*WHAT YOU WILL DO:* Return the lines of the data below in which the string "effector" occurs.

SUPPLIED DATA START

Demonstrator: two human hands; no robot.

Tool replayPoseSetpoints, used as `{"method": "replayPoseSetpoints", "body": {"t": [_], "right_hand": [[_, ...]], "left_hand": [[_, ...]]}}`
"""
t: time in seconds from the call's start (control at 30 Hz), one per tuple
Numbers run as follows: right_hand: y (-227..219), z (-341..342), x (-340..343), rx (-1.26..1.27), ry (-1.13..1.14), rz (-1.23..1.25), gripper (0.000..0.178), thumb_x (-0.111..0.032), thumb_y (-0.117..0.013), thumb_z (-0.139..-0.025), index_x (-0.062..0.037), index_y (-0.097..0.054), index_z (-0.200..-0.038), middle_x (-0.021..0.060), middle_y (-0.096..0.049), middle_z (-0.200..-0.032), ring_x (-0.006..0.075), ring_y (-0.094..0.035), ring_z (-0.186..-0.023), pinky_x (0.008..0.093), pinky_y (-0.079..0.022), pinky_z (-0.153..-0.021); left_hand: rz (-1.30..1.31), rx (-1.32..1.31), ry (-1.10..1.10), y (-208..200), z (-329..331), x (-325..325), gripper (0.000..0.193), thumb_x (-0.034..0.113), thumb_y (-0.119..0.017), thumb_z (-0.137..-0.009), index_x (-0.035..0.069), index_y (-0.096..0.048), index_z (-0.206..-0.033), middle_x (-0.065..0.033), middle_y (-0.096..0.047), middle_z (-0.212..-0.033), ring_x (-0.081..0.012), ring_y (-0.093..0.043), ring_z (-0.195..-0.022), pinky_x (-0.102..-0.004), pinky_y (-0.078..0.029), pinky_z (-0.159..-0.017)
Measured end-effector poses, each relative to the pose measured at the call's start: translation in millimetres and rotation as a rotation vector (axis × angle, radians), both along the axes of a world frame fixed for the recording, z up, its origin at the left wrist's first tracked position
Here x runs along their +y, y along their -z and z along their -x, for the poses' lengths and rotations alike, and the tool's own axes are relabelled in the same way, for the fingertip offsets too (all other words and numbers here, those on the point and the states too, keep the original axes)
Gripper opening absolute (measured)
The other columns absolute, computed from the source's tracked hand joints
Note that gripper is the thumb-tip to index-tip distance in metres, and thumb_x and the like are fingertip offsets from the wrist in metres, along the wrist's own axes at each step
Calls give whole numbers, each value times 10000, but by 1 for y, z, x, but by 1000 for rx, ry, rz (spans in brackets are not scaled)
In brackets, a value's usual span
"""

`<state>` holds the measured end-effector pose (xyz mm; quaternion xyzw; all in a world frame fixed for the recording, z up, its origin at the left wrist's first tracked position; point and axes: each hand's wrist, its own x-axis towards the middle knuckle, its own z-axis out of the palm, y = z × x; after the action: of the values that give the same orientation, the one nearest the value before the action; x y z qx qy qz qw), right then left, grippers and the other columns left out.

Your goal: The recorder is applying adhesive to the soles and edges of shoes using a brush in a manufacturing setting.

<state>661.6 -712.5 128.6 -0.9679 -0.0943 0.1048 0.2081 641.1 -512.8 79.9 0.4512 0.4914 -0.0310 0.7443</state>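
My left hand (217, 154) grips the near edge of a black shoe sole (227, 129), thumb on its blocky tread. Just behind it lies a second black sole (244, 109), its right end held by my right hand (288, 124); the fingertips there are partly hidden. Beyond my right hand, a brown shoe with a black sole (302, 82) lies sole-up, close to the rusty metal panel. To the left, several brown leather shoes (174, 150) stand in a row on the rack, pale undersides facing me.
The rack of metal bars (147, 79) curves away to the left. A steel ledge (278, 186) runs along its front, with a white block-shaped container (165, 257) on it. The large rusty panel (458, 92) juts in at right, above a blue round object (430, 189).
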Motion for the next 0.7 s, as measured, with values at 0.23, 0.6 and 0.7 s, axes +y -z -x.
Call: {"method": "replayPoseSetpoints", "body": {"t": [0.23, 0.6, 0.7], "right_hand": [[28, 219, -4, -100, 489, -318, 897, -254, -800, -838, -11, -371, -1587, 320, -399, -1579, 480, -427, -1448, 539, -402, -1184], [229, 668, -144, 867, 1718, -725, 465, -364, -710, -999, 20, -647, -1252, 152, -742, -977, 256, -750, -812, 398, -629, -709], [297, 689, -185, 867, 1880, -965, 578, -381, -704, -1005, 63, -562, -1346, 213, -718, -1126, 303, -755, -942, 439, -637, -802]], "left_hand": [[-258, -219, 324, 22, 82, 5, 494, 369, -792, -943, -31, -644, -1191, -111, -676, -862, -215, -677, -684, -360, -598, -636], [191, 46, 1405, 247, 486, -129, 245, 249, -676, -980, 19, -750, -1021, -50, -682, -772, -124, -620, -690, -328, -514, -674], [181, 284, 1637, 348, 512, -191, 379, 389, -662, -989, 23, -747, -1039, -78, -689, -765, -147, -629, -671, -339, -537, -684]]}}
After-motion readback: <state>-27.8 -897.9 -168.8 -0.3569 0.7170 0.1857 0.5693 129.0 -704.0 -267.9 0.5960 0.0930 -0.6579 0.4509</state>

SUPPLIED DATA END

*WRITTEN RESPONSE:*
Measured end-effector poses, each relative to the pose measured at the call's start: translation in millimetres and rotation as a rotation vector (axis × angle, radians), both along the axes of a world frame fixed for the recording, z up, its origin at the left wrist's first tracked position
`<state>` holds the measured end-effector pose (xyz mm; quaternion xyzw; all in a world frame fixed for the recording, z up, its origin at the left wrist's first tracked position; point and axes: each hand's wrist, its own x-axis towards the middle knuckle, its own z-axis out of the palm, y = z × x; after the action: of the values that give the same orientation, the one nearest the value before the action; x y z qx qy qz qw), right then left, grippers and the other columns left out.

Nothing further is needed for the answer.